## Action item
Copy out the data in full and exactly, passing over the pictures.
-*-*-
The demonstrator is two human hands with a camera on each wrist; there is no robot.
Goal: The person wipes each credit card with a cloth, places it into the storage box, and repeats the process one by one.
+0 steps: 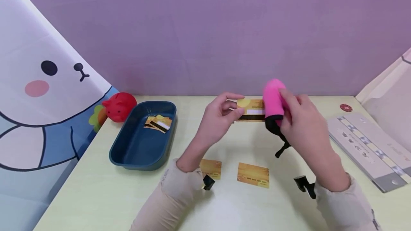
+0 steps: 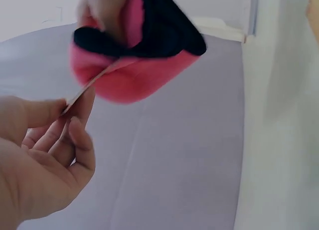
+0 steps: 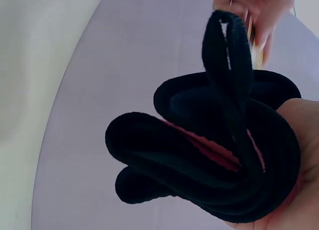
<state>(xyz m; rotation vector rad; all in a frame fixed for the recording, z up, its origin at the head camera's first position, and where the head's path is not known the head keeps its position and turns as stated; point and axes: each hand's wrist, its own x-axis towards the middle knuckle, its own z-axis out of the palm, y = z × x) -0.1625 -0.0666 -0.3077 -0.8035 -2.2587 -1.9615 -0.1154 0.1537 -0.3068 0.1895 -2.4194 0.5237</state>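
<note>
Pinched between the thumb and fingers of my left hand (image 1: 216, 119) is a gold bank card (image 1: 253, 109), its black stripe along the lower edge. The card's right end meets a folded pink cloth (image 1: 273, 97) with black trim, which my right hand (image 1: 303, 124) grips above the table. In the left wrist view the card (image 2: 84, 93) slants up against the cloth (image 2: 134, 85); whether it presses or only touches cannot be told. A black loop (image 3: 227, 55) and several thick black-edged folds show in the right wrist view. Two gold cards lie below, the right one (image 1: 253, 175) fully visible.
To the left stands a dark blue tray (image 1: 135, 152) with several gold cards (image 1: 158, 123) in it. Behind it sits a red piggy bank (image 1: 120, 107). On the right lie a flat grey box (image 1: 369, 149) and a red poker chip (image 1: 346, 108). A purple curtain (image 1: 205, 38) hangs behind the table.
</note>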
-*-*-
## Task response
The demonstrator is two human hands with a camera on each wrist; there is no robot.
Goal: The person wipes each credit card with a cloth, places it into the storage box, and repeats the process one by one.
+0 steps: 
+0 steps: 
+0 steps: 
<state>(xyz m; rotation vector rad; all in a frame fixed for the recording, z up, its origin at the head camera's first position, and where the head's path is not known the head keeps its position and turns as stated; point and axes: each hand's wrist, its own x-axis towards the middle knuckle, its own z-axis out of the palm, y = z × x) -0.1625 -0.0666 -0.3077 -0.8035 -2.2587 -1.9615 -0.1154 0.1537 -0.3068 0.1895 -2.4194 0.5237</state>
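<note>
Pinched between the thumb and fingers of my left hand (image 1: 216, 119) is a gold bank card (image 1: 253, 109), its black stripe along the lower edge. The card's right end meets a folded pink cloth (image 1: 273, 97) with black trim, which my right hand (image 1: 303, 124) grips above the table. In the left wrist view the card (image 2: 84, 93) slants up against the cloth (image 2: 134, 85); whether it presses or only touches cannot be told. A black loop (image 3: 227, 55) and several thick black-edged folds show in the right wrist view. Two gold cards lie below, the right one (image 1: 253, 175) fully visible.
To the left stands a dark blue tray (image 1: 135, 152) with several gold cards (image 1: 158, 123) in it. Behind it sits a red piggy bank (image 1: 120, 107). On the right lie a flat grey box (image 1: 369, 149) and a red poker chip (image 1: 346, 108). A purple curtain (image 1: 205, 38) hangs behind the table.
</note>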

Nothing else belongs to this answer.